_Task brief_
Where in the material does the word "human" appear? Copy each line that has it.

=====

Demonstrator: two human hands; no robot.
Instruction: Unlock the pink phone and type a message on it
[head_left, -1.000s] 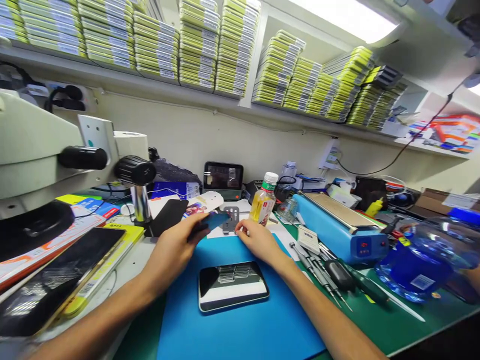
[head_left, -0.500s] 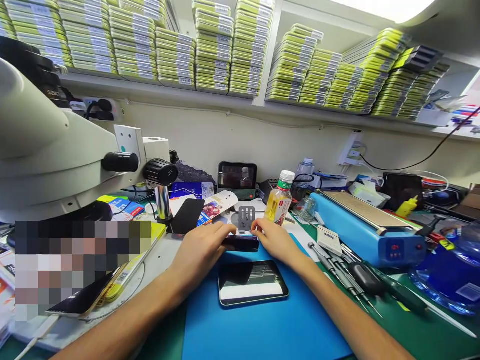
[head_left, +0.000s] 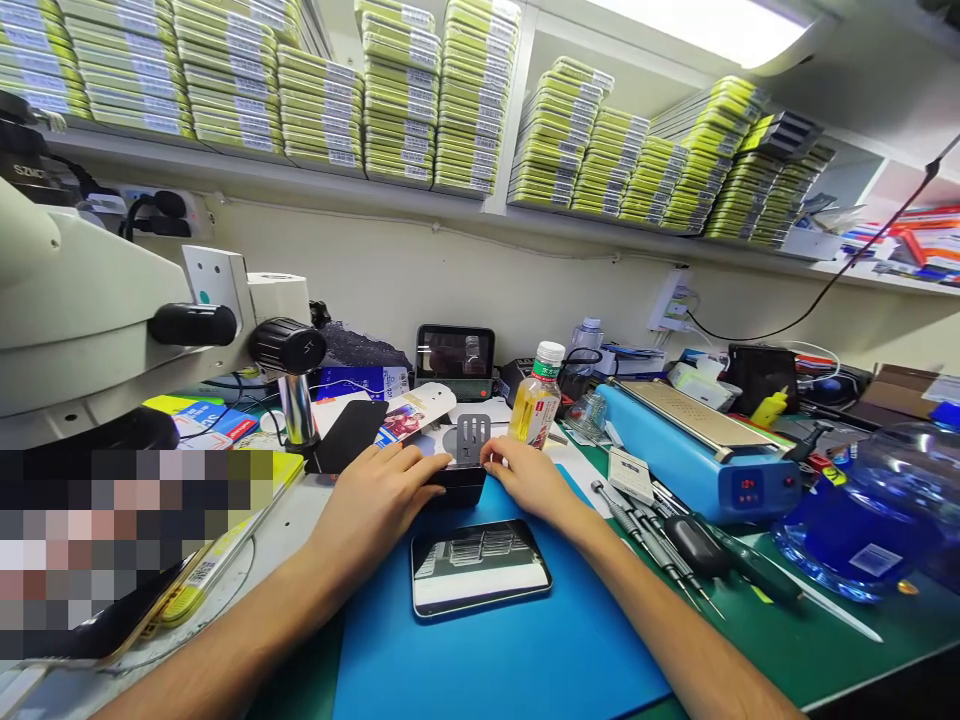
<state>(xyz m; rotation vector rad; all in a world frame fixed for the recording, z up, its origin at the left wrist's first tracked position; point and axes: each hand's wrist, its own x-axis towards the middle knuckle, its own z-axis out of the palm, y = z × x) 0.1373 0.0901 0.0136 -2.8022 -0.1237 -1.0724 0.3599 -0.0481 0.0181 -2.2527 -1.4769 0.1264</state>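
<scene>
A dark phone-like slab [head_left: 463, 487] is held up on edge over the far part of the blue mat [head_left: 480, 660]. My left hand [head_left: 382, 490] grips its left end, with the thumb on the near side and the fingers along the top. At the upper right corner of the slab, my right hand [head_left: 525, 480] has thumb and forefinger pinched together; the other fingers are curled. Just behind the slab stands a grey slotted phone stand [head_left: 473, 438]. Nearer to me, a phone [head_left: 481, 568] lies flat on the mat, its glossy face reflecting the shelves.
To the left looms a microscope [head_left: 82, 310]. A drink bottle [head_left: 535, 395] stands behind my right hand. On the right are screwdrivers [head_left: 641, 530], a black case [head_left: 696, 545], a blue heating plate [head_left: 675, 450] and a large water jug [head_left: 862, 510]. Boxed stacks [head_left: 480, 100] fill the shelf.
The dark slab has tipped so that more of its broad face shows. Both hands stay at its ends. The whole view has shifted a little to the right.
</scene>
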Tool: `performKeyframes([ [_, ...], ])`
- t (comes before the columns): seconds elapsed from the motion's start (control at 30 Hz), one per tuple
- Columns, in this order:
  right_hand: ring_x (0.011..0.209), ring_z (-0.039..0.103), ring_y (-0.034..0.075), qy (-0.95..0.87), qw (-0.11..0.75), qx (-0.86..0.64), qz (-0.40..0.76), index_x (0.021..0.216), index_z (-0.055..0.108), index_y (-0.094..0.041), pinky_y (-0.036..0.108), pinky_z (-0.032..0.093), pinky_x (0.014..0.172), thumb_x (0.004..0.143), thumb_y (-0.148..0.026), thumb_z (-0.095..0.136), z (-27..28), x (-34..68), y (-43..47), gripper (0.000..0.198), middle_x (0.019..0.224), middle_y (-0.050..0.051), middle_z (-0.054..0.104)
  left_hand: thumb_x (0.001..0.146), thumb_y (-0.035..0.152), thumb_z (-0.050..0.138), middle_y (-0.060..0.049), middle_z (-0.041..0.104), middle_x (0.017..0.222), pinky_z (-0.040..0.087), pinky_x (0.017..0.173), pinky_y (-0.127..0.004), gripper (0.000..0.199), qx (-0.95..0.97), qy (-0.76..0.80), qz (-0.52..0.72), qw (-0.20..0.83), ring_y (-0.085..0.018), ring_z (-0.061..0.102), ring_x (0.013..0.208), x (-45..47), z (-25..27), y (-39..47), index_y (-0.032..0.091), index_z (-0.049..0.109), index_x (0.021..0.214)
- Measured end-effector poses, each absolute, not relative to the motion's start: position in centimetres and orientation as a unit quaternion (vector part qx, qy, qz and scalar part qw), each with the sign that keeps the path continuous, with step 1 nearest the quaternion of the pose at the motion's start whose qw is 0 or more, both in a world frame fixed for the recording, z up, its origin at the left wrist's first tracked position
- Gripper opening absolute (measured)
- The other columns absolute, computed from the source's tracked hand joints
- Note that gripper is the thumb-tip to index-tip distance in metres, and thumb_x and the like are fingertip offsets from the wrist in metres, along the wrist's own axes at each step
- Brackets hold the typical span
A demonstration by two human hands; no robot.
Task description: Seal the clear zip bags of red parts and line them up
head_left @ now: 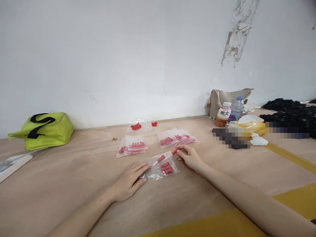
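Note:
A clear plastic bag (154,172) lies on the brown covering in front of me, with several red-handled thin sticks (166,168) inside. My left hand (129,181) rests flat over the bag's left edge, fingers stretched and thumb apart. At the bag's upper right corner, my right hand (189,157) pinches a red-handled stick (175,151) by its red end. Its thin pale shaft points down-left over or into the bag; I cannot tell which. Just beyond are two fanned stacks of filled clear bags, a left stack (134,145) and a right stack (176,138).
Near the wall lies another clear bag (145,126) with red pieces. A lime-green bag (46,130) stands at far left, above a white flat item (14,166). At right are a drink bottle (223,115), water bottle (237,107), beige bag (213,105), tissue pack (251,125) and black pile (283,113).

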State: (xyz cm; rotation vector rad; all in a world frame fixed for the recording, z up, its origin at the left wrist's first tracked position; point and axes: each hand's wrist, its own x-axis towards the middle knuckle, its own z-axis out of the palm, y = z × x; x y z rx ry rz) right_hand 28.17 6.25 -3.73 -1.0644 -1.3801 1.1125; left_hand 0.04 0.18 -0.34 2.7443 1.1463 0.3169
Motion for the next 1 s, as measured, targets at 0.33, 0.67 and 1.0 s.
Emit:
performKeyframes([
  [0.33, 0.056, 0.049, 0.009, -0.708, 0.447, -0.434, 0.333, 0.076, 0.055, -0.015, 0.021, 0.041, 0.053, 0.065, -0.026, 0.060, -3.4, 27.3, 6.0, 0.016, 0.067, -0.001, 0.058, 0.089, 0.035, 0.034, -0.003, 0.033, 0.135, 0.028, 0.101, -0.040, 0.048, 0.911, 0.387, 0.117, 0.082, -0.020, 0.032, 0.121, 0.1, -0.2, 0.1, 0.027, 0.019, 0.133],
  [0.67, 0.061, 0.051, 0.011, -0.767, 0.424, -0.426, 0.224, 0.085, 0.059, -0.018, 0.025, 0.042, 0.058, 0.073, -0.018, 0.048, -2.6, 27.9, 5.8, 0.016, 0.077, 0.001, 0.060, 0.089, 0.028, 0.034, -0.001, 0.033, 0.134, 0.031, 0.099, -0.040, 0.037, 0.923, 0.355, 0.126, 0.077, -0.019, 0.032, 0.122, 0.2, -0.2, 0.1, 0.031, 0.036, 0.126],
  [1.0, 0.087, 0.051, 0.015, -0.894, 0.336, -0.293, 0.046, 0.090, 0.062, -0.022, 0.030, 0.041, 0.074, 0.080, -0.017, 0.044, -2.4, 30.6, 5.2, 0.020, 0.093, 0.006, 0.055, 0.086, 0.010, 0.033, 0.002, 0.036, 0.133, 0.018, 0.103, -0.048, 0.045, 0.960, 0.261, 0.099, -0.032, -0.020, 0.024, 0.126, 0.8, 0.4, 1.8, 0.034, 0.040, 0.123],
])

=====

_Your response_
Demonstrator: two human hands; no robot.
A demonstration by two human hands; no robot.

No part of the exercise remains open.